Re: Heideggerian temporality

what i am unable to get clear is whether heidegger conceives of time
as the thing in which Being is, the thing in which Being occur. this
conception may well be unitary, but it remains a thought of time
as form because time is the principle fo individuation itself. this
is doubtless related to what you called individualistic time. thus
time is thought as the fundamental determination of being-in-the-world.
now, to me, this sounds very kantian, like kant's temporalization of
the cogito. heidegger of course does not so much think in terms of
the cogito, but, as you pointed out, he does seem to think of time
as the determinating factor of selfhood (minus the cartesian baggage).
if i understand nietzsche correctly, as Stambaugh explains it, he specifically
rejects THe notion of time as the _form_ of subjectivity or anytHING
that could be related to individuation. this is clear even in
_The Birth of Tragedy_. we are not in time, nor is time in us as
such: time is force, and the reverse too. concepts like individual
determined in time, freedom, etc., are eliminated. the individual does
not return, is not _there_, is NOT in short. what is, so to speak, is
the positivity of force.

"There is no time flux _there_, outside of which the moment could then
result. Outside and inside are spatial categories.

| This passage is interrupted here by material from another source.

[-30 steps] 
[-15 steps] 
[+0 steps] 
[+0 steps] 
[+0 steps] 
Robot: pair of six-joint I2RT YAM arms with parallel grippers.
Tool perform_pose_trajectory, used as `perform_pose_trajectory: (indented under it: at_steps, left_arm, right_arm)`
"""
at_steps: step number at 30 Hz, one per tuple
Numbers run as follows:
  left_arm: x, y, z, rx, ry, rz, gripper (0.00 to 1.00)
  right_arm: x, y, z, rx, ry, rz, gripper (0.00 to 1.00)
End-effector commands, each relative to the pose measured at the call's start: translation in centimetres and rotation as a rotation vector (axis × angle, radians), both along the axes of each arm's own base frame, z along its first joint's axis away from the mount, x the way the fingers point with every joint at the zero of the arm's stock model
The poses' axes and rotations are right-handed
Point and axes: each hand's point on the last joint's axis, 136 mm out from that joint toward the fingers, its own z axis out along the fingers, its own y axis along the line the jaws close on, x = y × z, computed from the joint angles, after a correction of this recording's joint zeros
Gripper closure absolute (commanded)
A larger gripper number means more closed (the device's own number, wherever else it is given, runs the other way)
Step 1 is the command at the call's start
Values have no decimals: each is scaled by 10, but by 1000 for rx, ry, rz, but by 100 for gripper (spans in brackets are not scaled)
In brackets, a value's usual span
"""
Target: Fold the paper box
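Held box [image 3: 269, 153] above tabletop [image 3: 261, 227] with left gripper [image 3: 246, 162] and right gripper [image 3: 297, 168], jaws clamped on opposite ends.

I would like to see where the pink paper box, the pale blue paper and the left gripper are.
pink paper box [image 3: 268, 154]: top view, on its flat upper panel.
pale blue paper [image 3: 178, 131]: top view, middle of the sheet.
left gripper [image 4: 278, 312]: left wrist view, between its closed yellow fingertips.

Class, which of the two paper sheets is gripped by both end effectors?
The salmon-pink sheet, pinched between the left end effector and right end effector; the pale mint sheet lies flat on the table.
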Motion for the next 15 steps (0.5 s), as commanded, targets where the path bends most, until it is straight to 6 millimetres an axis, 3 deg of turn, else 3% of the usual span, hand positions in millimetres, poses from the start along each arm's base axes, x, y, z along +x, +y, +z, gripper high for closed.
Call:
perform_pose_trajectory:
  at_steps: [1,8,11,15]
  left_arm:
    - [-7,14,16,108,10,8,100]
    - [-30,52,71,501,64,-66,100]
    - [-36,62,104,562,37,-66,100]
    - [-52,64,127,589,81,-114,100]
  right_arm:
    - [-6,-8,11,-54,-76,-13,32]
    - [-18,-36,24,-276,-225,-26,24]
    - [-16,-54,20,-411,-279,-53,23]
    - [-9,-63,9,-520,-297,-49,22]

The "being-in"
peculiar to time exists precisely in that it does not admit this
_simultaneity of two time structures from which the idea of inside
and outside emerges." _Problem of Time in Nietzsche_, p. 183

thus nietzsche does not think in terms of da-sein precisely because
it established the false notion of time as flow. time does not
flow from one point to another. to the extent that there is a point,
it is time, not in time. heidegger, however, appears to reject
the notion of time as movement only to return to the idea while
denying it. this is obvious as late as _On Time and Being_, where
the 'est gebt' is invoked and time as something of the being
of mortals appears. it seems to me that this notin of time still
relates time to form as being in something.